Have you wondered about the role bankruptcy mediation can play in resolving debtor-creditor disputes? Arizona bankruptcy mediation is an important process, particularly when worker unions are involved and collective bargaining agreements are on the table for cuts.
Arizona Bankruptcy Mediation
Mediation is a form of alternative dispute resolution (ADR), a process that is available to parties in both consumer Arizona bankruptcies (Chapter 7 and Chapter 13) and business bankruptcies (Chapter 11). Some mediators are compensated, others are uncompensated. In either case, the mediator is a trained professional whose job it is to facilitate agreements between adversaries.

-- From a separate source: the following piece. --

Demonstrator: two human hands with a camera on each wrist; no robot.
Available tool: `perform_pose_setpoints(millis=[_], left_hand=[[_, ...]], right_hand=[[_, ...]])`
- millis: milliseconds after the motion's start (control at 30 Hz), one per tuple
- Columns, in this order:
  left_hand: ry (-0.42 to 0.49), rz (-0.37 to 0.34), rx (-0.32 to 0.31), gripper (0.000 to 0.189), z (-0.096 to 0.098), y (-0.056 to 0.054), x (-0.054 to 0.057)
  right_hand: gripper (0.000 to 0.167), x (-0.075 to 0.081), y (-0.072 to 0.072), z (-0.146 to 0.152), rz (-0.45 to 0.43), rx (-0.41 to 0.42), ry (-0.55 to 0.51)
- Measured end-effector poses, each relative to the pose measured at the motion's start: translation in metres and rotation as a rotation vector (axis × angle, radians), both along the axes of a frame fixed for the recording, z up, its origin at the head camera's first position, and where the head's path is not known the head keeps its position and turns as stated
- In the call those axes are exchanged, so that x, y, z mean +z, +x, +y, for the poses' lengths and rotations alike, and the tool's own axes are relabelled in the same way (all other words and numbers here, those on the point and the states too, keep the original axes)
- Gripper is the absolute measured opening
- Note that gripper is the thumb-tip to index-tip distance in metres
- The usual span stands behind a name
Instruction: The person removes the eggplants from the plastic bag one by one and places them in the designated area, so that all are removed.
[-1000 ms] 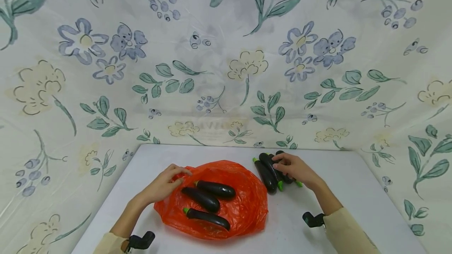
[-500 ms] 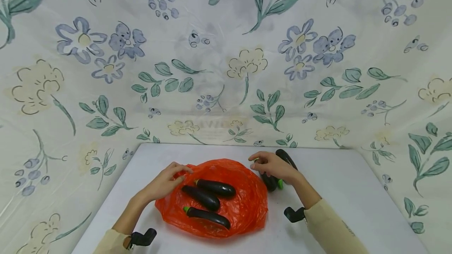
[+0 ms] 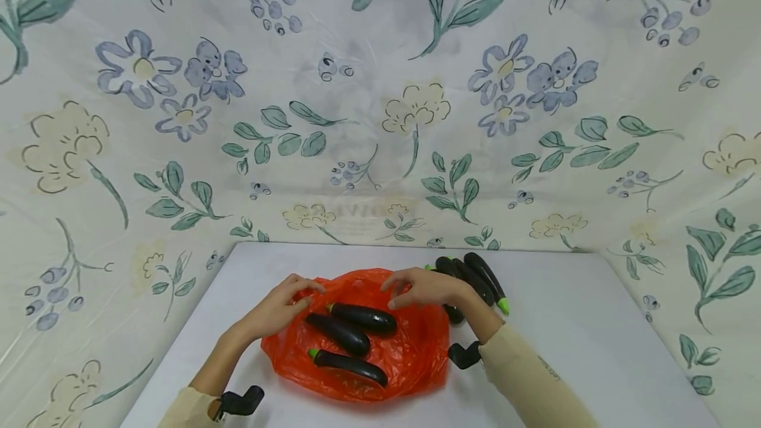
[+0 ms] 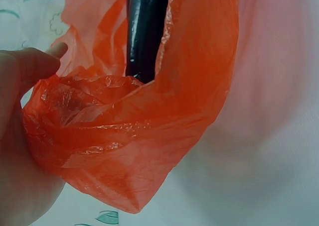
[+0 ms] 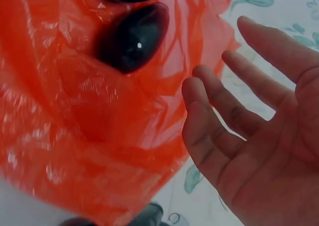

As a neutral third party, an experienced mediator can work miracles in positioning the parties to a point where they are willing to sign a mediated agreement. The written agreement is presented to the judge for review and final approval (absent objection to the contrary).
Some features of mediation are:
● any legal issue may be presented for mediation;
● it’s a completely confidential process;
● the parties maintain control over the outcome (they choose to agree or not agree);
● it saves the parties money.
Many people use ADR in Arizona civil cases, too, as a way to resolve issues before a trial becomes necessary. Avoiding trial is a laudable goal for the parties and a great motivator for attempting mediation. Paying attorneys to litigate disputes is very expensive, and the parties must live with the judge’s final decision after the trial is concluded.
Who Are the Bankruptcy Mediators?
Arizona’s bankruptcy mediators are appointed by the U.S. Bankruptcy Court – they’re referred to as panel mediators. These highly trained mediators are experienced attorneys and bankruptcy trustees with a special gift for getting people to cooperate toward potential agreements. Private mediators may also be asked to resolve bankruptcy disputes. The mediator always remains neutral, so no panel or private mediator can represent a party in the case or have a personal or financial interest in the outcome.
Is Bankruptcy Mediation Voluntary?
Bankruptcy mediation is a consensual process. No party can be forced into attending mediation, it’s voluntary. The very reason it’s so often successful is that the parties must cooperate enough to at least agree to try mediating their dispute. While the bankruptcy case is pending, mediation is available so long as the parties and their bankruptcy attorneys agree to it.
In a Chapter 7 bankruptcy, for example, disputes asserted by parties and trustees in adversary proceedings (concerning issues over preferences, avoidances, non-dischargeability, fraudulent conveyances, and claims allowance actions) are often mediated.
Hostess Tried Bankruptcy Mediation
Not long ago, the judge presiding over the Hostess Brands, Inc., Chapter 11 reorganization bankruptcy asked the debtor and the Bakery, Confectionary, Tobacco Workers and Grain Millers Int’l Union to give mediation a try. There was much at stake. Hostess wanted the judge to rule on a motion to liquidate after the Bakers union refused to call off their strike. And from those seemingly polar opposites the judge asked for what many believed to be the impossible – Will you both try mediation?
At the eleventh hour, in an effort to resolve their well-publicized impasse, the parties agreed to meet with a bankruptcy mediator. That was the initial agreement between two adversaries and it came as a surprise to many who were closely following the case.
What didn’t surprise bankruptcy attorneys was that mediation didn’t lead to any new agreements. The parties were clearly intransigent going in, deeply set in their respective positions. There were also significant trust issues.
The fact that this particular mediation did not resolve the parties’ dispute is not a reflection on the mediator or the ADR process. At the judge’s invitation, the two agreed to attend the party but couldn’t be ordered to dance.